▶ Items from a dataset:
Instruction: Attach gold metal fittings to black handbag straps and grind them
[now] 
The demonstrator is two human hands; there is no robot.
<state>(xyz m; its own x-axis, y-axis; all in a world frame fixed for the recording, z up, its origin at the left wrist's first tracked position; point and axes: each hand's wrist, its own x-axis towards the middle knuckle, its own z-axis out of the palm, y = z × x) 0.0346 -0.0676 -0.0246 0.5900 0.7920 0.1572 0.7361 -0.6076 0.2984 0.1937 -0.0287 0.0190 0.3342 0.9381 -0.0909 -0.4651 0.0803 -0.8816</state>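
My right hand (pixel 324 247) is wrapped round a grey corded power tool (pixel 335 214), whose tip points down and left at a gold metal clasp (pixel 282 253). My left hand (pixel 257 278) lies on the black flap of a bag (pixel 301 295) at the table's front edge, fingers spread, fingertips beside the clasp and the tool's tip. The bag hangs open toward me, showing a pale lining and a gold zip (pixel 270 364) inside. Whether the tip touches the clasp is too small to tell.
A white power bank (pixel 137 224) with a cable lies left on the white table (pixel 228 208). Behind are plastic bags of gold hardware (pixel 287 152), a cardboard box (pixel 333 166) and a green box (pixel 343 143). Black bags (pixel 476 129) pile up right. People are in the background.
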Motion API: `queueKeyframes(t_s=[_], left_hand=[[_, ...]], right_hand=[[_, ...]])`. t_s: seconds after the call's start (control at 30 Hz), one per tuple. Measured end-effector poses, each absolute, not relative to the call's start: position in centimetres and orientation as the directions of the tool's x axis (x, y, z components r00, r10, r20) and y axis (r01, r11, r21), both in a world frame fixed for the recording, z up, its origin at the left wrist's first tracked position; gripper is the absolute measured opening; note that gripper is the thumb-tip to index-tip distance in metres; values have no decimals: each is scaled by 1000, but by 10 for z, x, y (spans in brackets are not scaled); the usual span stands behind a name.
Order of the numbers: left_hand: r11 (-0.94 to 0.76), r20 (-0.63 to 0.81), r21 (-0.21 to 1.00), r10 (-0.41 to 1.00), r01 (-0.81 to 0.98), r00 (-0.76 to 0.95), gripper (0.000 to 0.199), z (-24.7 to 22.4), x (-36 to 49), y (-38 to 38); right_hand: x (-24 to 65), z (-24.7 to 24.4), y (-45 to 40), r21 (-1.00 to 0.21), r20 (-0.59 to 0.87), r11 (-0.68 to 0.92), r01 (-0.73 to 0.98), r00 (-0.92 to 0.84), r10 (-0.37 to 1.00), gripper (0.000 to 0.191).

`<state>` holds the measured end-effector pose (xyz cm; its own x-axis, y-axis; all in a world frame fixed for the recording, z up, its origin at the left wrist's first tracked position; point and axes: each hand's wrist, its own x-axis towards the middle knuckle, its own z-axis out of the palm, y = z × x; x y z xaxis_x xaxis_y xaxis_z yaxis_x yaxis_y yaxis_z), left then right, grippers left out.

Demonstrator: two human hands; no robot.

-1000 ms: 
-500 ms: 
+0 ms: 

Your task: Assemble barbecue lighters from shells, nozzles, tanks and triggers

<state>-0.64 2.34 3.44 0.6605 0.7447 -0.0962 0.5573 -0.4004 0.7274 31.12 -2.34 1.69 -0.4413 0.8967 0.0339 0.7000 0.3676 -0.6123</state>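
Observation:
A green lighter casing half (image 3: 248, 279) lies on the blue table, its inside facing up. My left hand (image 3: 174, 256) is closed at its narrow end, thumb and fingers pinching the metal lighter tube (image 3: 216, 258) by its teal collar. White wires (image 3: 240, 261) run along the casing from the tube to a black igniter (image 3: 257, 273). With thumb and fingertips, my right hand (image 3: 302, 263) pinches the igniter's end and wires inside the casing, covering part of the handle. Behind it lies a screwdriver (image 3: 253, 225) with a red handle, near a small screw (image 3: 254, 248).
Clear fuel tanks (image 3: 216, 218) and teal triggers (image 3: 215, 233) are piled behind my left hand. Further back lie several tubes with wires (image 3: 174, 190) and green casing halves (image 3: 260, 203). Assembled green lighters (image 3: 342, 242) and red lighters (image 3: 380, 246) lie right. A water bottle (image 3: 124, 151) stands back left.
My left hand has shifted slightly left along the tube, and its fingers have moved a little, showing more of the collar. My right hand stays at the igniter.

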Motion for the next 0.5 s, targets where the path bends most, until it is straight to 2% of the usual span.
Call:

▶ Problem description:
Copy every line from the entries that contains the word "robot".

▶ Task answer:
The demonstrator is two human hands; there is no robot.
Demonstrator: two human hands; no robot.

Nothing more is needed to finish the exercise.